Has your pharmacy ever made a mistake with your medicine? If so, you're not alone. Mistakes with medicines can happen even when healthcare professionals have tried their best to prevent them. SafeMedicationUse.ca has received many reports from consumers who received the wrong medicine or the wrong dose of a medicine from a pharmacy.

Here is one example: A consumer had been taking trazodone 25 mg (one half of a 50 mg tablet) at bedtime. One day, when the consumer picked up a new supply of trazodone at the pharmacy, she received white tablets with "100" printed on one side and "Novo" on the other. The consumer knew that her tablets were usually peach in colour, but did not notice the difference until after her pharmacy had closed. Thinking that the appearance of the medicine might have changed because she had been given a different brand of trazodone, she decided to take half of one of the new tablets at bedtime. The next day, she called the pharmacist and was told that a mistake had been made. The consumer returned the medicine to the pharmacy and was given the correct strength of trazodone. The person who reported the mistake to SafeMedicationUse.ca stated that the white tablets contained 100 mg of trazodone. Fortunately, the consumer experienced no harm from taking one incorrect dose.

Why do mistakes like this happen? One reason is that preparing medicines involves people, and people in every profession sometimes make mistakes. Healthcare professionals are trained to use safe practices when they prepare medicines, but no one can be perfect all the time. In this case, it is not known how the mistake happened, but problems in the work environment or problems with the packaging or labelling of products may increase the chances of a mistake. For example, it can be easier to make a mistake if the labels or names of different products look alike. Problems like these are sometimes called "system problems".

Healthcare professionals often use double-checks as a way of finding mistakes before they reach patients. Consumers can do this too! Be sure to double-check your medicine before you leave the pharmacy. The list of questions in the text box on the next page may help you to notice things that were missed during the preparation of your medicine.

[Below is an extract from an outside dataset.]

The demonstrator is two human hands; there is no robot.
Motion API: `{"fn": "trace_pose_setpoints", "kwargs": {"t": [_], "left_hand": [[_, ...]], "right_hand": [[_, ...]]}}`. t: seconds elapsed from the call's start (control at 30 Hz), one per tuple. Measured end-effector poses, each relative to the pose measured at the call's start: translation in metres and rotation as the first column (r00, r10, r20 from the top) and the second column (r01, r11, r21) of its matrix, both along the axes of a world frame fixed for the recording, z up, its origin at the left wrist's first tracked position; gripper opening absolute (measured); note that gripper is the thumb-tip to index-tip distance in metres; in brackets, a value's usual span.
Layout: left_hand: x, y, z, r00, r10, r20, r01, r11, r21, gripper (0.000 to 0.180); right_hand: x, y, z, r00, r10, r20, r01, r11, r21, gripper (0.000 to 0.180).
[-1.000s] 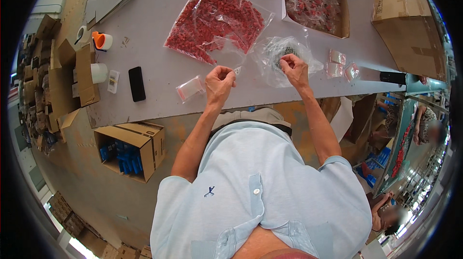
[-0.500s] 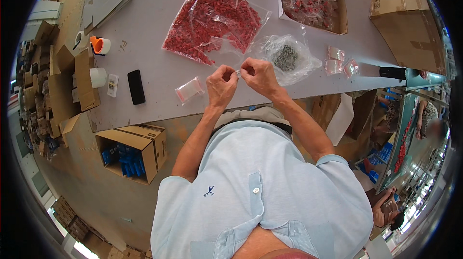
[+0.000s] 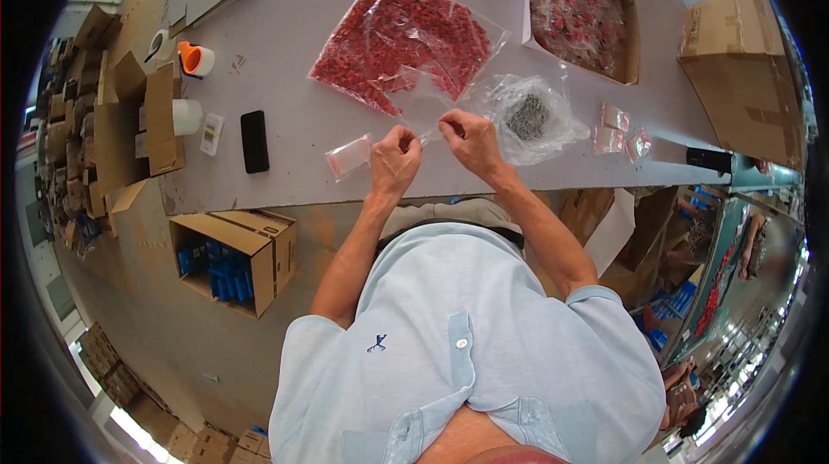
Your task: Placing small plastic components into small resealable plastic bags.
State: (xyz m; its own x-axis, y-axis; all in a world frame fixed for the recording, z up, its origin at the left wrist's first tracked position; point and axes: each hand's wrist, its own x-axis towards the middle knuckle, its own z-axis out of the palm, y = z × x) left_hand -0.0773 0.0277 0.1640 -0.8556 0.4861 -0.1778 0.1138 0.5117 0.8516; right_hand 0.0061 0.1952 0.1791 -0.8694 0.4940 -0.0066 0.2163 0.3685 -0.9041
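Near the table's front edge, my left hand (image 3: 395, 160) is closed in a pinch. A short gap to its right, my right hand (image 3: 473, 144) is also pinched, knuckles up. A faint clear scrap shows between them; what the fingertips hold is too small to name. Just beyond lies a large clear bag of small red pieces (image 3: 406, 41), its mouth toward my hands. To the right of my right hand sits an open clear bag of grey metal parts (image 3: 528, 117). Beside my left hand lies a stack of small clear bags (image 3: 349, 158).
Several small filled packets (image 3: 609, 140) lie at the right, near a large carton (image 3: 738, 75). An open box of packets (image 3: 528, 23) stands at the back. A black phone (image 3: 255, 142) and an orange tape dispenser (image 3: 195, 60) are at the left. Co-workers show at far right.
My hands, which met fingertip to fingertip, have drawn apart, leaving a gap between them. The view has shifted, so the table's things appear a little farther right.
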Motion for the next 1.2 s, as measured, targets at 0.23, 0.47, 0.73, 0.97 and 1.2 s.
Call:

If anything looks different from what you were expecting, speak with a pharmacy staff member. Do not take any doses of the medicine until your concerns have been addressed. If you notice a mistake after the pharmacy has closed, call your local poison information centre or health information service for advice.

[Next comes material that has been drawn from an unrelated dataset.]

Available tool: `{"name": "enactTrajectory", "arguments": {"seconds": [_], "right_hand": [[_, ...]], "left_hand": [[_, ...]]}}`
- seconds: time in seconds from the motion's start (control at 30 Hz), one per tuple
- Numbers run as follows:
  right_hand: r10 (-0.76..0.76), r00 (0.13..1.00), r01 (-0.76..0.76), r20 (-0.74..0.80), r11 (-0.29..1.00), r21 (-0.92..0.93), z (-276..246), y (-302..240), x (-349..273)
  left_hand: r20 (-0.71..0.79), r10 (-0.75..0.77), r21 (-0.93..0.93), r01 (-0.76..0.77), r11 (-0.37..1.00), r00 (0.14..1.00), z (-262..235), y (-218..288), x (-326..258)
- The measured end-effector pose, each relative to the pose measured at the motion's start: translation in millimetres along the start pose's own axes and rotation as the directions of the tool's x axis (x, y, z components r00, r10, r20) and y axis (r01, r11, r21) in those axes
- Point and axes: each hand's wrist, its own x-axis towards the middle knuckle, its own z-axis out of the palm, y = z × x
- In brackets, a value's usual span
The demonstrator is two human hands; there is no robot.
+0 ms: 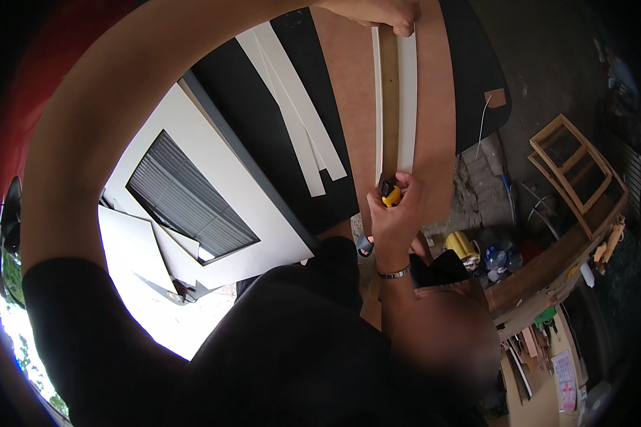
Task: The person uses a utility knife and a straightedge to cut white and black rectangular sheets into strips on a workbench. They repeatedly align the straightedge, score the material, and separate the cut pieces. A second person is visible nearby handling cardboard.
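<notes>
A long narrow piece with white edges and a brown middle (390, 89) lies lengthwise on a reddish-brown board (433, 121). At its near end, my right hand (400, 217) is closed around a yellow and black tape measure (390, 193), which rests against the piece. Whether the tape's blade is drawn out I cannot tell. My left arm curves round to the far end, where my left hand (388, 13) is closed with its fingers bent down over the piece. What those fingers pinch, if anything, is hidden.
Two white strips (292, 107) lie on the black tabletop (228, 71) to the left. A white panel with a louvred opening (192, 196) stands beside it. At right are a wooden frame (573, 167), a yellow container (461, 245) and a wooden bench (527, 292).
</notes>
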Motion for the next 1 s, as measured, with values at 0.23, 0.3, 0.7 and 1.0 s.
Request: {"name": "enactTrajectory", "arguments": {"seconds": [0.23,0.3,0.7,1.0], "right_hand": [[-0.070,0.998,0.070,0.007,0.995,-0.064,-2,4,-3],[-0.084,0.996,0.084,0.008,0.995,-0.057,-1,4,-2],[-0.107,0.994,0.106,-0.006,0.988,-0.109,-6,4,-4],[-0.051,0.999,0.051,0.003,0.991,-0.127,-5,-1,-1]], "left_hand": [[0.021,-0.012,-0.031,0.012,0.999,1.000,0,-1,-5],[0.055,-0.092,-0.077,0.096,0.992,0.994,-3,2,-9],[0.003,-0.031,-0.108,0.031,0.994,1.000,-4,-26,-9],[0.003,0.061,-0.017,-0.061,0.998,0.998,-5,-33,-6]]}}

You can support ISMP Canada's efforts to prevent harmful medication errors. If you experience or make a mistake with your medicines, even a mistake that caused no harm, visit www.safemedicationuse.ca/report and tell us about it. Even reports of things that might cause a mistake, such as a confusing label, can be very useful. ISMP Canada will review your report and look for ways to make the medication system safer. Consumer reports are already making a difference!

Check Your Prescription!

SafeMedicationUse.ca recommends that consumers check their prescriptions before leaving the pharmacy. Ideally, this should be done while the pharmacist is reviewing your medicines with you. Here are some things to ask yourself when checking your medicine:

  • Is my name on the prescription label?
  • Is this the medicine that my doctor prescribed for me?
  • Are the strength, the dose and the dosage form what I was expecting?
  • If I've had this medicine before, does the medicine or the package look the same as it did the last time? Do the identifying markings on tablets and capsules match what I expect to see?
  • Are the directions for use the same as what I expected? Do I understand the directions?
  • Have I been given the right amount of the medicine?
  • If there is more than one box or container of the same medicine, are all of the packages the same?
  • Have I been given all of the medicines that my doctor prescribed (or all of the refills that I requested)?
  • Have I been given information about the medicine, how to take it and any precautions?

Being aware of a few key things to check can help consumers to catch mistakes before they cause harm. If the answer to any of the above questions is "no", speak with a pharmacy staff member right away!